Mid to Late Career > Wealth Accumulation

In your highest earning years with children soon to be through college and off the payroll, the last 5-15 years of working can often be the most pivitol in impacting your retirement nest egg, especially for corporate executives (see Executive Compensation and Benefits Utilization below). Your expenses are generally lower, your mortgage is usually getting smaller, your parents are aging, you may think about a second home and your free cash flow is typically increasing. How can you best utilize these new dollars to achieve your personal near term and long term goals? At the same time, you may have more freedom to explore hobbies and passions which was not available in climbing the corporate ladder while raising a family. You want to LIVE for today while also preparing for many tomorrows. Our goal is to help you tax efficiently build your wealth during this important phase using all the tools available in your personal circumstances and doing so within a risk range which suits you personally.

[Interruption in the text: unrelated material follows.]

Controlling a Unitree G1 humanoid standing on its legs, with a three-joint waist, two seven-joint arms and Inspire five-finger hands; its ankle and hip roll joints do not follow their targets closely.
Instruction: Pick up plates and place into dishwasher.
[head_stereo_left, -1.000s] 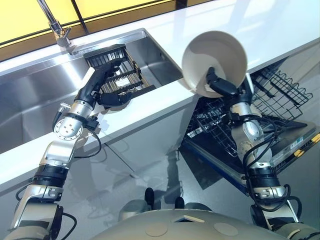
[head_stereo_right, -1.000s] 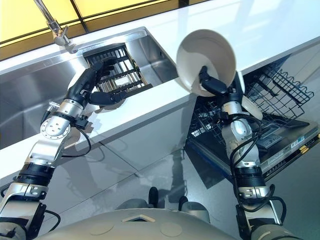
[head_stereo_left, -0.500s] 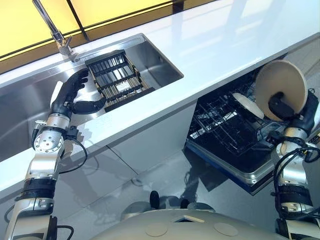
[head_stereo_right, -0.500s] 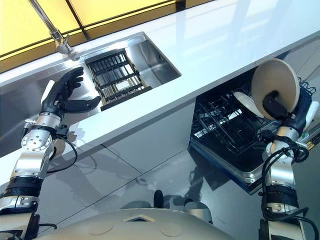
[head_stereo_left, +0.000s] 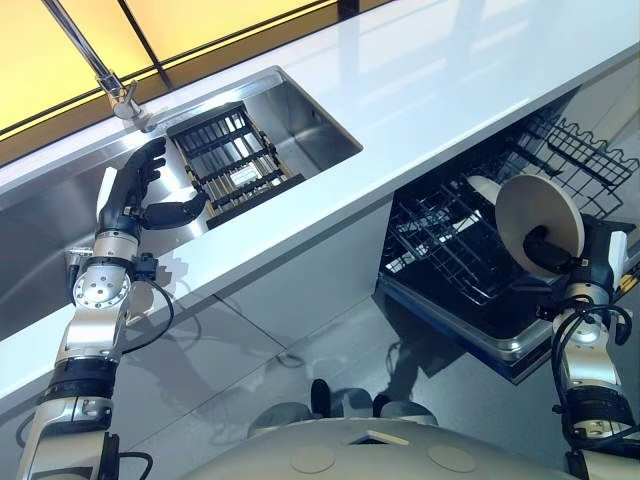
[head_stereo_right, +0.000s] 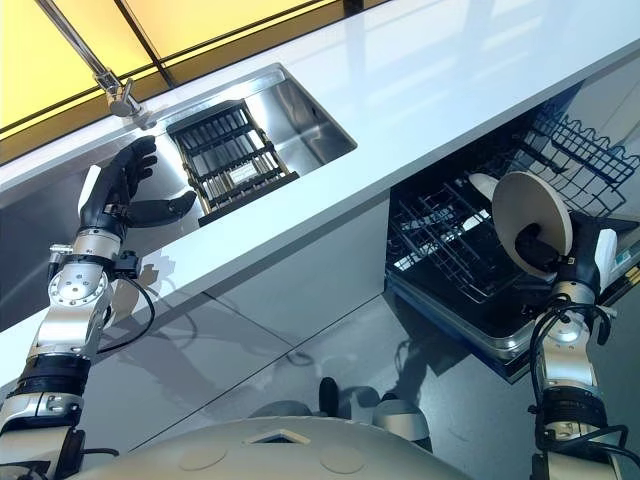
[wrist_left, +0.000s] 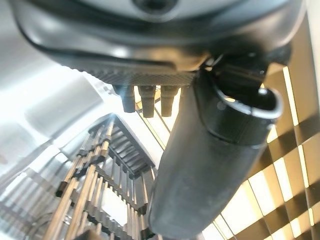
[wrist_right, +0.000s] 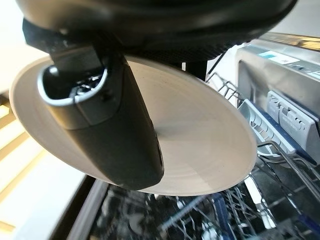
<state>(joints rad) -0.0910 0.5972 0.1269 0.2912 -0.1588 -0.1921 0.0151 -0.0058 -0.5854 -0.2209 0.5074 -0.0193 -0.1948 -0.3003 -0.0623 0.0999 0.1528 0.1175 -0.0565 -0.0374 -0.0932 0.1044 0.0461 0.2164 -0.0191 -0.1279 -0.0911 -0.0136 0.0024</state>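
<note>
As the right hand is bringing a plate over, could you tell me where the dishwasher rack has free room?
The lower rack looks bare on the counter side, left of the standing plate. The right hand holds its plate over the crowded right end.

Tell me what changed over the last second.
The right hand, shut on the plate, carried it from above the counter edge down to the open dishwasher rack. The left hand drew back from the sink rack and hangs open beside it. The plate already in the dishwasher stayed put.
</note>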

Common questions to be considered mid to late in one’s career

  • — Should I be debt free when I get to retirement?
  • — How and when should my portfolio be changing as I near closer to retirement?
  • — Should I be saving into a Roth account in my employer 401(k)?
  • — Should I utilize my company’s non-qualified deferred compensation option?
  • — If yes, how much should I contribute and how should those dollars be invested?
  • — How does my company pension impact my savings and investment strategy?
  • — Should I keep working to maintain my health insurance even if I am financially secure?
  • — Should I continue to carry my life insurance?
  • — What if I need to continue supporting my children? How best to do so?
  • — How should I be planning for my parent’s potential long-term assisted living and nursing home needs?
  • — Is my mix of pre-tax and after-tax retirement assets optimal?
  • — Should we be planning for our long-term care expense needs now or do so later? What are the risks in waiting?
  • — What is the best way to invest in my grandchildren’s future college education?
Executive Compensation and Benefits Utilization

Mid to senior level corporate management and C-suite executives have more complex compensation and benefits structures including multiple forms and types of compensation which carry varied timing, risks and tax treatments. Base salaries are their only reliable form of compensation while additional bonus and incentive pay opportunities are at risk from paying zero to upwards of multiple times their base salary. The compensation may also be delivered through different vehicles including cash, restricted stock with vesting requirements, non-qualified and incentive stock options, phantom stock and performance units. Concentrated stock positioning risk builds when paid in company shares, however many high-level executives have no choice but to try and manage this risk as they are required by their employers to own a specified level of shares to show alignment with company shareholders. Ultimately there are methods and techniques to address the concentrated stock position, but this is challenging while still employed for those executives with an ownership requirement.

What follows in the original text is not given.